Notably, the Maritime Zones bill is just one of several pieces of legislation that are urgently needed to reclaim the maritime heritage of the Philippines. Other bills such as the Blue Economy bill and the Archipelagic Sea Lanes bill, to name a few, are still languishing in the legislative pipeline despite the clamor from many CSOs for their prompt enactment.

These laws are necessary to achieve the goal of resurrecting the country’s strong maritime standing in the region. They are needed to deepen the understanding of the country’s marine ecology (domain awareness), to entrench conservation as the underpinning principle of its utilization (blue economy), and for protecting it against those who will do harm (maritime security).

Our lawmakers must always remember that statutes are to be written with the goal of enabling the public to adhere to its commands. Hence, there should be as little vagueness and ambiguity as possible in law drafting. A poorly crafted law can undermine both government enforcement and public compliance.
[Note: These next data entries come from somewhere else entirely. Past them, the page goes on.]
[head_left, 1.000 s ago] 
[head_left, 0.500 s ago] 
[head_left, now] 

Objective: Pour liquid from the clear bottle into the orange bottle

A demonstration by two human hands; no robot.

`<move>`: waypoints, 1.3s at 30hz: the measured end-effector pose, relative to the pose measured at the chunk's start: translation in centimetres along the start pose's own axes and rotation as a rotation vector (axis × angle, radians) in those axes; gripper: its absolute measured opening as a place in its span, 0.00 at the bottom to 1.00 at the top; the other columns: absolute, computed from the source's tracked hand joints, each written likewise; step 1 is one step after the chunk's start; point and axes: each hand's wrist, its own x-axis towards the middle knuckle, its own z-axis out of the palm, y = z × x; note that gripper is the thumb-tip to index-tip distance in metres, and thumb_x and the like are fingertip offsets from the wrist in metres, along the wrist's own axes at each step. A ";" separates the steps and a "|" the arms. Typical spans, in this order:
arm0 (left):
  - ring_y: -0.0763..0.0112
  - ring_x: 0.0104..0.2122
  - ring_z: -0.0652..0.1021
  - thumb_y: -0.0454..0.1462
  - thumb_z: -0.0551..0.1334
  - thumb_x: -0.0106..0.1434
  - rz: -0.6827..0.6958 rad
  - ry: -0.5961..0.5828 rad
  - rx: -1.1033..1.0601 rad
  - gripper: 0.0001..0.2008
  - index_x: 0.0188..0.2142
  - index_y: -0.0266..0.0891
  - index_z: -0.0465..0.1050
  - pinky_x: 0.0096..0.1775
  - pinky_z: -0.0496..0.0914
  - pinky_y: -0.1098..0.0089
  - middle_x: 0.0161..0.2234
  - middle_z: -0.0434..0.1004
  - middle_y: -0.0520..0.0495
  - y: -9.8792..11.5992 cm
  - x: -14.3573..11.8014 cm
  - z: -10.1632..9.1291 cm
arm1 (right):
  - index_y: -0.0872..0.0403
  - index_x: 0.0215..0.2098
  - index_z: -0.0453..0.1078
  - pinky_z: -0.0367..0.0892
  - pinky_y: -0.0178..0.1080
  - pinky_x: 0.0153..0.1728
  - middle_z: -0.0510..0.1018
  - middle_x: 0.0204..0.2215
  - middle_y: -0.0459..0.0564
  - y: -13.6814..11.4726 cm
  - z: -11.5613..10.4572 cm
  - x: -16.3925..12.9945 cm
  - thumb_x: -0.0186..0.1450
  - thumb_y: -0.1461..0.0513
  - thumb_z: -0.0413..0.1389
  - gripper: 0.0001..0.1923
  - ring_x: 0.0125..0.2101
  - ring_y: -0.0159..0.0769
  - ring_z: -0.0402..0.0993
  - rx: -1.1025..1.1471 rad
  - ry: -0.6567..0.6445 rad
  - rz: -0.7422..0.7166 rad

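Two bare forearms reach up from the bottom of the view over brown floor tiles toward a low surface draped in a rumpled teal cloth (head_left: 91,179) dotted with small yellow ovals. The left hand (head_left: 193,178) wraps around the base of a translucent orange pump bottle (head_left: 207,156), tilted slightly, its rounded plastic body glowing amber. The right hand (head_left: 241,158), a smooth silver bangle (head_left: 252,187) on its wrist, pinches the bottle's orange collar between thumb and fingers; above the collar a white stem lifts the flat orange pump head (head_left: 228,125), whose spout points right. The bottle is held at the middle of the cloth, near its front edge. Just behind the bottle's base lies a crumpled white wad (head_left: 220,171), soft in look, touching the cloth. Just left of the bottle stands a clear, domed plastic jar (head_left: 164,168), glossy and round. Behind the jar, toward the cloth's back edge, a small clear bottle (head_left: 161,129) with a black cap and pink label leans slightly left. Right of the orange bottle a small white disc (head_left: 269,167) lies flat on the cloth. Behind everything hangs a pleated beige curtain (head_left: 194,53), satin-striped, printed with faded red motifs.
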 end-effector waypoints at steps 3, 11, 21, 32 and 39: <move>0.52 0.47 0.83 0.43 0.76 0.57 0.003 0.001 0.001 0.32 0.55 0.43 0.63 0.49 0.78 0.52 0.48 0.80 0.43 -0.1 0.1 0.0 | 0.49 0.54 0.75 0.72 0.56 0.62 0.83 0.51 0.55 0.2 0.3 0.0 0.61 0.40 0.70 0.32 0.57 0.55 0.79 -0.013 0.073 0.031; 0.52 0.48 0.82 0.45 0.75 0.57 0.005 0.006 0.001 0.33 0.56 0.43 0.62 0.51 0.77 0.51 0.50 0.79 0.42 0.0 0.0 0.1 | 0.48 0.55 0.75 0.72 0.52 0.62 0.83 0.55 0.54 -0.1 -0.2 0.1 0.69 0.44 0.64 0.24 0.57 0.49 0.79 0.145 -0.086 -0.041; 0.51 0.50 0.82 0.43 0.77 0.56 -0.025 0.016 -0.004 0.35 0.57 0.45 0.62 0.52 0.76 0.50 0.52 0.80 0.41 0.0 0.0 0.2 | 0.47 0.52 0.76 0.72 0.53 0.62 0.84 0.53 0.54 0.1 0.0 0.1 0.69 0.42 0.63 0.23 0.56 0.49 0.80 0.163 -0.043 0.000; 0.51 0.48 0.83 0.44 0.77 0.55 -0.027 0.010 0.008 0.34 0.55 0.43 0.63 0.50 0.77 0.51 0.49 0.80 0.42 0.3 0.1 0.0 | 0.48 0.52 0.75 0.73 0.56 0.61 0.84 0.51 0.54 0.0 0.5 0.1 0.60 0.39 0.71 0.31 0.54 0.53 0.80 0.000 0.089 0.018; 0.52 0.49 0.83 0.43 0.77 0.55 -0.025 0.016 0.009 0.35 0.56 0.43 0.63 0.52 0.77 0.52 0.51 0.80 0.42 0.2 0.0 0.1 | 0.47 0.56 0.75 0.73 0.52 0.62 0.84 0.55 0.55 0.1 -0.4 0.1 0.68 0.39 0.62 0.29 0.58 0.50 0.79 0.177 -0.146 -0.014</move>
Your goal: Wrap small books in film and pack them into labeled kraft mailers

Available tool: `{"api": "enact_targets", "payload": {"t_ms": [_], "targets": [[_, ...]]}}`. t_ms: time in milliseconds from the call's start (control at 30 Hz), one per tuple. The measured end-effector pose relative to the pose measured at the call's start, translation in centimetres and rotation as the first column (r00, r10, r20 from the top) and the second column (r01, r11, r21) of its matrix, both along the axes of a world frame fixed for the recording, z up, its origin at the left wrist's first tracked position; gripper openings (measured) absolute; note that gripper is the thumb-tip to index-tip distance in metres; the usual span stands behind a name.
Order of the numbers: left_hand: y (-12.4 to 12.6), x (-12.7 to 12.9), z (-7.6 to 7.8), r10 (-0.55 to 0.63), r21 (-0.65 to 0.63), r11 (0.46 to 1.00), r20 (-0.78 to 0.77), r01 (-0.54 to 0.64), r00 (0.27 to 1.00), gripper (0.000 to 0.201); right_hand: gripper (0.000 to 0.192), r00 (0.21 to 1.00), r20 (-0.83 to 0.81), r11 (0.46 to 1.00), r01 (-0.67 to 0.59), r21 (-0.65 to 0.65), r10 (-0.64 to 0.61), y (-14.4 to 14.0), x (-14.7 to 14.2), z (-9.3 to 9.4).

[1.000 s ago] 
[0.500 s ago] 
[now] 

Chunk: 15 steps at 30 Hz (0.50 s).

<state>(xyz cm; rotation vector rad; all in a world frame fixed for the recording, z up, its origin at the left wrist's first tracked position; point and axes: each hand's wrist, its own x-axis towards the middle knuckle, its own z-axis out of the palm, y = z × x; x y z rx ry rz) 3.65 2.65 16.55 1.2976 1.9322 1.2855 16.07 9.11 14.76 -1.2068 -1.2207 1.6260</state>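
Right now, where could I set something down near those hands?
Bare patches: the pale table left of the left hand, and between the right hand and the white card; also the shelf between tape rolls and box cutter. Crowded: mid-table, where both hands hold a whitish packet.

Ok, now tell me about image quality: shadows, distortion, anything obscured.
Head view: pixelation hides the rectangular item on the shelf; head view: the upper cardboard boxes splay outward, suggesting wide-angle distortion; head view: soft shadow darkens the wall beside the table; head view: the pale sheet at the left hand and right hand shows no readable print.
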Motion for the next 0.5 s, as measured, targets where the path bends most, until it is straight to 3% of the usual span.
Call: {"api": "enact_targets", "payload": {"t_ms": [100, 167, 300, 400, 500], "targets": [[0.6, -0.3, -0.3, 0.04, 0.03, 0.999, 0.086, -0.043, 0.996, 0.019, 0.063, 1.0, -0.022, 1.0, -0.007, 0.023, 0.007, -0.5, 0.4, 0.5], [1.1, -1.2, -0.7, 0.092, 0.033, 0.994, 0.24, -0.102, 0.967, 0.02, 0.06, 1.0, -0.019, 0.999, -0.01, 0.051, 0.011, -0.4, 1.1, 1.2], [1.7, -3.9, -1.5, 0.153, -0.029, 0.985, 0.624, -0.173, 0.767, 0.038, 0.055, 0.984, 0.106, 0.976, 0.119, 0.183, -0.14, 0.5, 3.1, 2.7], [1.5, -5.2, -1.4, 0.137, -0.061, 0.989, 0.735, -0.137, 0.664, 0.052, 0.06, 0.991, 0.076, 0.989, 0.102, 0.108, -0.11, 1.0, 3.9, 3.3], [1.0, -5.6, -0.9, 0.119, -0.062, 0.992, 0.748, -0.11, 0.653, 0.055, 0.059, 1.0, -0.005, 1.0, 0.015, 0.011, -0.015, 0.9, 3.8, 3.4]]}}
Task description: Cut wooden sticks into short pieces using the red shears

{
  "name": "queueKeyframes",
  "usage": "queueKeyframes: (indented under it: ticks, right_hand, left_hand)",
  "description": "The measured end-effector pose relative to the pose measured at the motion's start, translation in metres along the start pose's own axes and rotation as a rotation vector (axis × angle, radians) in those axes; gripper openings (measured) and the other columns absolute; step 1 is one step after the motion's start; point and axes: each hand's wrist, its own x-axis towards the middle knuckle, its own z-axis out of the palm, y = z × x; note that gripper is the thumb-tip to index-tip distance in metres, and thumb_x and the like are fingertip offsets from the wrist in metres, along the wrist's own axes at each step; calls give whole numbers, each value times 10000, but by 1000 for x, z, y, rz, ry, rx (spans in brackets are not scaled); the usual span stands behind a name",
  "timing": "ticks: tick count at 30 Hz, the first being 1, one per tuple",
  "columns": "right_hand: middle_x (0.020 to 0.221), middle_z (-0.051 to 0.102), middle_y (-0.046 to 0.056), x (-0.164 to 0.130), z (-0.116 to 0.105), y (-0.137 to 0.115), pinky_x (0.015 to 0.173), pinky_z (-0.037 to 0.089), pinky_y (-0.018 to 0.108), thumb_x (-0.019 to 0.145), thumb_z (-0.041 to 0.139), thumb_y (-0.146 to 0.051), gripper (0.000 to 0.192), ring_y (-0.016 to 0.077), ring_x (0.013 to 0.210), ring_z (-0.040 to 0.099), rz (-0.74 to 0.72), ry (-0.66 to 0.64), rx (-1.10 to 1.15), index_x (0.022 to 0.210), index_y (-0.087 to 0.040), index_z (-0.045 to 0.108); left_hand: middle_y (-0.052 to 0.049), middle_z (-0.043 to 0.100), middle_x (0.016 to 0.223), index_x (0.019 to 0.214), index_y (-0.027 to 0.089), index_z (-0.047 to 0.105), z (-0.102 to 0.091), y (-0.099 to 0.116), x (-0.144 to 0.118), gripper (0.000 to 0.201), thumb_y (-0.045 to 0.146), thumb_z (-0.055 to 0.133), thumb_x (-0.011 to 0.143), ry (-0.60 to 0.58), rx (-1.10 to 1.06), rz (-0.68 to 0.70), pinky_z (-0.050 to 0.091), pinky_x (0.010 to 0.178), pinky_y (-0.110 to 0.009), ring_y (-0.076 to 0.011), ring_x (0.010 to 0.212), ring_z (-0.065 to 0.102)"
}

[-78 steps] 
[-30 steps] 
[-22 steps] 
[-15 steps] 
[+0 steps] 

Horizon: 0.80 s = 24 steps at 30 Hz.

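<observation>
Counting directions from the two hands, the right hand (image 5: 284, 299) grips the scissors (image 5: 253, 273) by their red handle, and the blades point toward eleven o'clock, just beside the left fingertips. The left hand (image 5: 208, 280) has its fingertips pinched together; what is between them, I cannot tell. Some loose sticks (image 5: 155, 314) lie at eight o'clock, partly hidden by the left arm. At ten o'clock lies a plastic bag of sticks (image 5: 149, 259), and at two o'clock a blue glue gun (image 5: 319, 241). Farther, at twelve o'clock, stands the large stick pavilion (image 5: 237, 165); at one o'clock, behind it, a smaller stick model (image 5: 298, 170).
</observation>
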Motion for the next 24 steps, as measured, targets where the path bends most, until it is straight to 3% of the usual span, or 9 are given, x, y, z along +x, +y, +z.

Keep in mind that such “gray areas” within the law usually give rise to graft and corruption.

It is must be highlighted as well that optimal implementation of the law also requires robust stakeholder engagement in the enactment process. Public consultations are necessary. But there should also be a conscious push to build a constituency behind these laws. Thus, it must be palpable in the statute itself that its drafting was informed by insights from the very actors that will be governed by it.

Legislators must never forget that the participation of relevant sectors in the crafting of the law assures community buy-in, which is vital for its objectives to be met. The absence of said community buy-in can lead to the enactment of a statute destined to become a dead letter law.

Congress bears the enormous responsibility of harmonizing and strengthening maritime governance in the country, and ultimately optimizing the potential of its marine environment for millions of Filipinos. Inaction from lawmakers means the country continues to be a maritime laggard in the region. It means to be burdened still by an inferior maritime defense capability against nations traversing our seas with malicious intent. And worst of all, it means profound intergenerational food insecurity for the Philippines.

(MindaViews is the opinion section of MindaNews. Michael Henry Yusingco, LL.M is a law lecturer, policy analyst and constitutionalist.)